I have searched and have yet to find anything suitable. Anyone attempted this before?

GTO
12-21-2009, 04:49 AM
Hi OTWarrior,

I've barely touched Outlook, so no doubt a crude attempt, but maybe enough to get the thread started?

In a Standard Module:

Option Explicit

Enum eFol
olFolDeletedItems = 3
olFolDrafts = 16
olFolInbox = 6
olFolSentMail = 5
End Enum

Sub exa_folsize()
Dim OL As Object '<--- Outlook.Application
Dim olNameSpace As Object '<--- NameSpace
Dim oDefFol As Object '<--- MAPIFolder
Dim olSubFol As Object '<--- MAPIFolder
Dim x As Long
Dim y As Long
Dim vntDef As Variant
Dim aryInfo As Variant
Dim aryOutput As Variant

With Range("A1:D1")
.Value = Array("Folder", "Size(kb)", "Subfolder(s)", "Size(kb)")
.Font.Bold = True
End With
'// To match above labels, as we initially do not know how many folders/subfolders //
'// we may find - we'll start an array with 4 rows and unk columns; then transpose //
'// later. //
ReDim aryInfo(1 To 4, 0 To 0)

'// I believe Outlook is single instance, so CreateObject should be okay. //
Set OL = CreateObject("Outlook.Application")
Set olNameSpace = OL.GetNamespace("MAPI")


For Each vntDef In Array(olFolDeletedItems, olFolSentMail, olFolDrafts, olFolInbox)
Set oDefFol = olNameSpace.GetDefaultFolder(vntDef)
If oDefFol.Items.Count > 0 Then
ReDim Preserve aryInfo(1 To 4, 1 To UBound(aryInfo, 2) + 1)
aryInfo(1, UBound(aryInfo, 2)) = oDefFol.Name
aryInfo(2, UBound(aryInfo, 2)) = AddSize(oDefFol)
End If
If oDefFol.Folders.Count > 0 Then
For Each olSubFol In oDefFol.Folders
ReDim Preserve aryInfo(1 To 4, 1 To UBound(aryInfo, 2) + 1)
aryInfo(3, UBound(aryInfo, 2)) = olSubFol.Name
aryInfo(4, UBound(aryInfo, 2)) = AddSize(olSubFol)
Next
End If
Next
ReDim aryOutput(1 To UBound(aryInfo, 2), 1 To 4)

For x = 1 To UBound(aryInfo, 2)
For y = 1 To 4
aryOutput(x, y) = aryInfo(y, x)
Next
Next

Range("A2").Resize(UBound(aryInfo, 2), 4).Value = aryOutput
Range("A1:D1").EntireColumn.AutoFit

End Sub

Function AddSize(Fol As Object) As Long 'Fol As MAPIFolder
Dim oMailItem As Object
Dim lSize As Long

lSize = 0
For Each oMailItem In Fol.Items
lSize = lSize + oMailItem.Size
Next
'// Return in KB //
AddSize = lSize \ 1024
End Function


Hope that helps,

Mark

JP2112
12-21-2009, 12:45 PM
Outlook version?

In Outlook 2003, right-click on the mailbox name, go to "Properties for Mailbox ..." and click the "Folder Size" button.

OTWarrior
12-22-2009, 02:30 AM
Outlook version?

In Outlook 2003, right-click on the mailbox name, go to "Properties for Mailbox ..." and click the "Folder Size" button.
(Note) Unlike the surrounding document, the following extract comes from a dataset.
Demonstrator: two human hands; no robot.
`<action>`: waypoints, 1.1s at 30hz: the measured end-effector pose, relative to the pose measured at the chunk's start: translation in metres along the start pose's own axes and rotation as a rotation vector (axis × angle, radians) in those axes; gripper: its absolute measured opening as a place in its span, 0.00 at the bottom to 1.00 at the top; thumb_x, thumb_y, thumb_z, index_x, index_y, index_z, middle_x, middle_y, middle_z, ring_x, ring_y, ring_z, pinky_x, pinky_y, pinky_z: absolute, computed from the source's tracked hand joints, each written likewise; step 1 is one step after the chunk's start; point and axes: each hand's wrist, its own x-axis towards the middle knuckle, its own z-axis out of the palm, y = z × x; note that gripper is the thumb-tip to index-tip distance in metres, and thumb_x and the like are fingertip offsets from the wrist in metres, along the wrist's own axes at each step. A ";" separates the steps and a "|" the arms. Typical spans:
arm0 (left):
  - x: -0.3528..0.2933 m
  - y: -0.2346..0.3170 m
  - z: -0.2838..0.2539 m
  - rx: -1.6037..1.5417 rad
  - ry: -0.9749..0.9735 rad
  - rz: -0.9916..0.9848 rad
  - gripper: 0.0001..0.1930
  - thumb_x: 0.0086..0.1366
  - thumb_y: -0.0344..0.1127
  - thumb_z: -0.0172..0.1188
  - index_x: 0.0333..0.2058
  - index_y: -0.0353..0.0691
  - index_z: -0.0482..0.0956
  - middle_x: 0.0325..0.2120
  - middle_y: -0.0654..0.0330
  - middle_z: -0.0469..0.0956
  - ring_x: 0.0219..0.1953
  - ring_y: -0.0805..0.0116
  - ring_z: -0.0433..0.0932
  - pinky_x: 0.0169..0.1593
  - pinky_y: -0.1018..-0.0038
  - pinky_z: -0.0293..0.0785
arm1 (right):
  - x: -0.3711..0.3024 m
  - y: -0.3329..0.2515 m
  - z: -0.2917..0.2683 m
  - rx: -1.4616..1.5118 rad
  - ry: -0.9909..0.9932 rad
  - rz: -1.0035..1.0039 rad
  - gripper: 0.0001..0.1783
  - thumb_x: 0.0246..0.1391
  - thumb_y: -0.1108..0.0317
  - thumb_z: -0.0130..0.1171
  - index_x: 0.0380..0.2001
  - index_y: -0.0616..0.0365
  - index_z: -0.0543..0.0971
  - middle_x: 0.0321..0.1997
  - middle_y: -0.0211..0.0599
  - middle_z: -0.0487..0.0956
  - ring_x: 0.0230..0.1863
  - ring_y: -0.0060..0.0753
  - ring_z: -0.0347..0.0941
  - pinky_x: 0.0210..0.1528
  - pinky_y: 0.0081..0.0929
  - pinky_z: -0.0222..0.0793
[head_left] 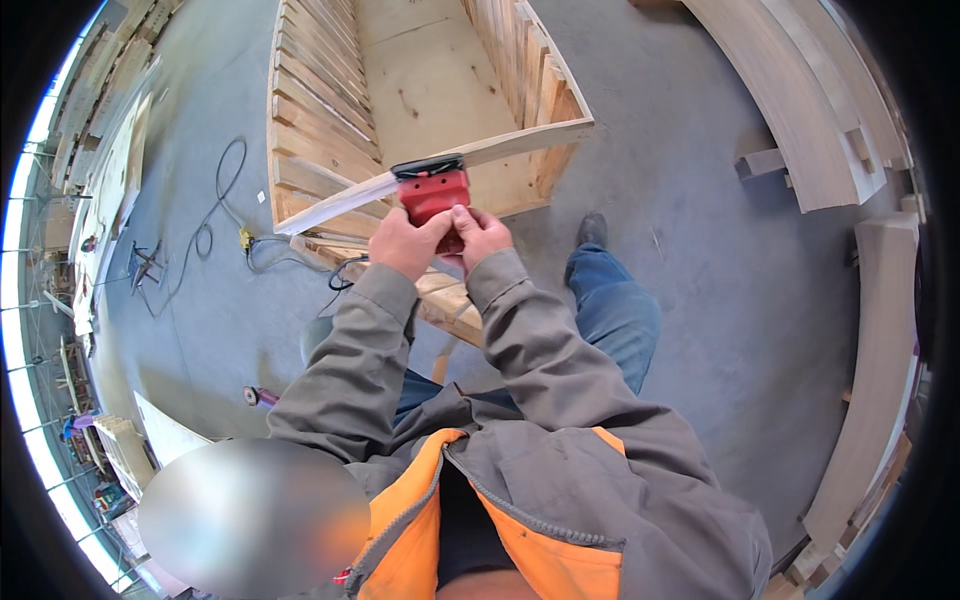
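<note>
Both hands are wrapped round a red hand tool (433, 193) with a flat black pad, which looks like a sheet sander. My left hand (402, 243) grips its left side, fingers closed. On the other side my right hand (481, 236) closes over the body, thumb on top. The black pad lies at the near top rail (345, 203) of a long slatted wooden crate (325, 110); whether it presses on the wood is hard to tell. Part of the tool's body is hidden by my fingers.
A dark cord (215, 205) with a yellow connector (246, 239) loops across the grey floor at left. Curved wooden panels (800, 100) stand at the right. A small tool (260, 396) lies near my left knee. My right boot (592, 231) is beside the crate.
</note>
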 end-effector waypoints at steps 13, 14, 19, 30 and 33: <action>0.006 0.083 0.077 0.065 -0.167 0.059 0.39 0.56 0.65 0.70 0.42 0.25 0.82 0.40 0.41 0.85 0.45 0.49 0.85 0.49 0.62 0.79 | -0.005 -0.077 -0.075 0.054 0.178 -0.075 0.24 0.69 0.60 0.61 0.58 0.69 0.73 0.45 0.47 0.83 0.38 0.40 0.85 0.38 0.40 0.88; 0.006 0.088 0.081 0.065 -0.178 0.066 0.39 0.56 0.65 0.70 0.42 0.25 0.82 0.40 0.41 0.85 0.45 0.49 0.85 0.50 0.62 0.79 | -0.004 -0.080 -0.081 0.057 0.181 -0.083 0.24 0.69 0.60 0.61 0.58 0.69 0.73 0.45 0.46 0.83 0.38 0.39 0.85 0.38 0.40 0.88; 0.007 0.105 0.093 0.097 -0.245 0.085 0.41 0.55 0.69 0.66 0.43 0.27 0.82 0.42 0.41 0.85 0.48 0.46 0.84 0.55 0.60 0.76 | -0.009 -0.094 -0.090 0.091 0.237 -0.110 0.23 0.69 0.59 0.61 0.57 0.67 0.74 0.43 0.44 0.84 0.34 0.37 0.84 0.36 0.40 0.86; 0.002 0.081 0.063 0.066 -0.198 0.046 0.38 0.56 0.66 0.69 0.45 0.29 0.82 0.42 0.41 0.85 0.47 0.49 0.85 0.52 0.61 0.78 | -0.011 -0.071 -0.067 0.097 0.147 -0.112 0.24 0.69 0.62 0.61 0.57 0.71 0.72 0.45 0.48 0.82 0.38 0.40 0.84 0.40 0.41 0.88; 0.001 0.069 0.051 0.060 -0.177 0.038 0.38 0.56 0.66 0.69 0.45 0.28 0.82 0.42 0.42 0.85 0.47 0.49 0.85 0.52 0.62 0.79 | -0.012 -0.061 -0.054 0.096 0.126 -0.104 0.24 0.69 0.63 0.62 0.57 0.73 0.72 0.48 0.49 0.81 0.41 0.41 0.84 0.42 0.43 0.89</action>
I'm sorry, I forgot this website was called "Interface express" and not "VBA Express". My mistake....

JP2112
12-22-2009, 02:37 PM
Your goal is to find out the reason why a particular Outlook account has a large file size. I've suggested one method for arriving at that goal. You're free to use or ignore it. What I don't understand is why you've polluted your goal by requiring that it be solved with VBA.

Asking a question on a help forum and then criticizing the answer when it isn't the one you wanted is only going to limit the amount of future help you receive.

OTWarrior
12-23-2009, 03:19 AM
Your goal is to find out the reason why a particular Outlook account has a large file size. I've suggested one method for arriving at that goal. You're free to use or ignore it. What I don't understand is why you've polluted your goal by requiring that it be solved with VBA.
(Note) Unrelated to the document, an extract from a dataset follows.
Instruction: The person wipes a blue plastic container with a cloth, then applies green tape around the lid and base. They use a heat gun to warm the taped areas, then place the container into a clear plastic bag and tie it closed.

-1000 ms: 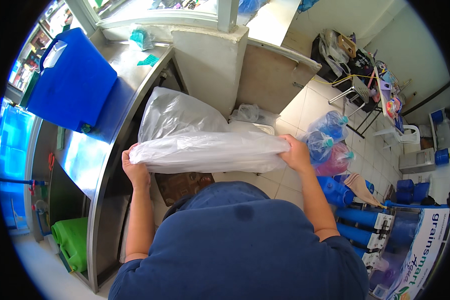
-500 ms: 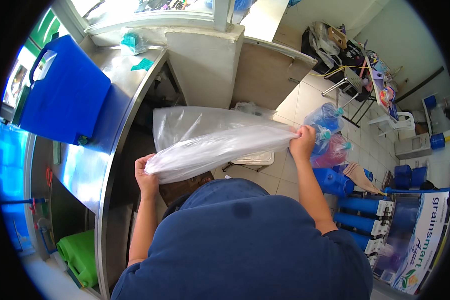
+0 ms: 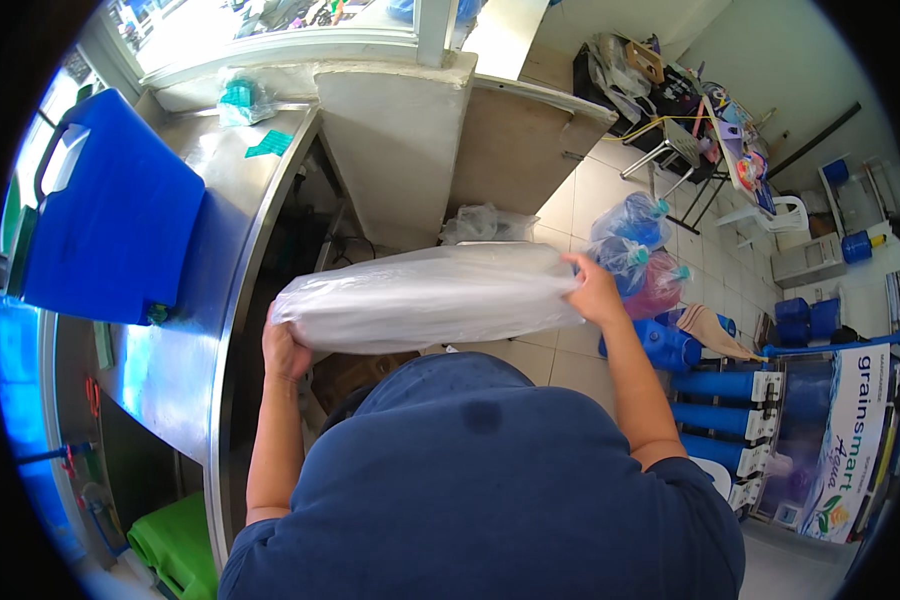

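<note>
So your blue jug sits far left on the steel counter, handy height I guess. Your left hand is curled round one end of the white-ish plastic in front of you, and your right hand pinches the other, probably so it doesn't sag. Bagged bottles stand bunched farther right, maybe saving room.

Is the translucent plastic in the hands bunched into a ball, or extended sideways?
Extended sideways: the plastic spans from left hand to right hand.
</note>
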The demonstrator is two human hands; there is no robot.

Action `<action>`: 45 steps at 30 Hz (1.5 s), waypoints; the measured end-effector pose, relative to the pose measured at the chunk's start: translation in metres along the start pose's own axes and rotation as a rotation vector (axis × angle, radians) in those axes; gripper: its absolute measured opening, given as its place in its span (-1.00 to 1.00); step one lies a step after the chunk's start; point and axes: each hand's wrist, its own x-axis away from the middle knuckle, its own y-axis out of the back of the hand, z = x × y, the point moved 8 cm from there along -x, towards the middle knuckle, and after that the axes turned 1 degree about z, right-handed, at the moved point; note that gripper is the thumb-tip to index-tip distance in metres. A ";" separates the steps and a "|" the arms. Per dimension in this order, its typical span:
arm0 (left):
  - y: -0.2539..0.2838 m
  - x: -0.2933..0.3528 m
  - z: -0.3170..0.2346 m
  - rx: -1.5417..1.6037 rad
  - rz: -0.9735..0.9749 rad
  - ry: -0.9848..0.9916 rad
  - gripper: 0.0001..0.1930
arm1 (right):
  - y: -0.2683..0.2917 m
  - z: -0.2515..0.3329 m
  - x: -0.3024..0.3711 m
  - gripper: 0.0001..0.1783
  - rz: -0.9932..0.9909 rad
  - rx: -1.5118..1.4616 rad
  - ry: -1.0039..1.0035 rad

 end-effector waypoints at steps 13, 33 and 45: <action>0.078 -0.081 0.041 -0.315 -0.397 -0.079 -0.81 | -0.025 0.025 0.037 -0.21 0.457 -1.271 -0.010; -0.086 -0.181 0.151 0.219 0.070 0.273 -0.69 | -0.056 -0.230 -0.134 -0.71 0.624 0.154 -0.191; -0.085 -0.270 0.283 -2.143 0.269 0.429 -0.23 | -0.141 -0.302 -0.276 -0.03 0.419 0.570 -0.328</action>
Asking a question on a help forum and then criticizing the answer when it isn't the one you wanted is only going to limit the amount of future help you receive.
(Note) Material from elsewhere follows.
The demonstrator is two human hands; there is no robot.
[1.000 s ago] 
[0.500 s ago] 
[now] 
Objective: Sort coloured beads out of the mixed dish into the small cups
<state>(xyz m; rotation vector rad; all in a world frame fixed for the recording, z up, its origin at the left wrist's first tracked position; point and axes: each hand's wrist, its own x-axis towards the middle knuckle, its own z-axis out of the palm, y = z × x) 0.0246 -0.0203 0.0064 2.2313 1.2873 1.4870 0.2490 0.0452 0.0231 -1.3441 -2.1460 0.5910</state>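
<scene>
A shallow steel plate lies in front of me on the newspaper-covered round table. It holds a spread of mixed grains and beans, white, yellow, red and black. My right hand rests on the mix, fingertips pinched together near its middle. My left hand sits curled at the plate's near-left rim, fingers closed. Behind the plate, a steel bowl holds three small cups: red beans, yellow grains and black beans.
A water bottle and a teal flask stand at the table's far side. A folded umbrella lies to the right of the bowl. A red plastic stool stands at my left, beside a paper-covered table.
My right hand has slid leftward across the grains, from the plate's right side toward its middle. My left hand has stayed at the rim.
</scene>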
first of all there are about 200 sub folders in this email account, so right clicking and using properties, then manually recording the number into excel will take ages.

As for me criticizing your answer, yes I will when it is not helpful at all, and makes it appear like you are just trying to add to your post count. This is a forum for code discussion. My question was has anyone done anything like this before, not what is the easiest way to find out one individual folder size at a time.

Consequently, posting arrogant and obvious answers to someone's thread will make people ignore your suggestions in future. I know I will.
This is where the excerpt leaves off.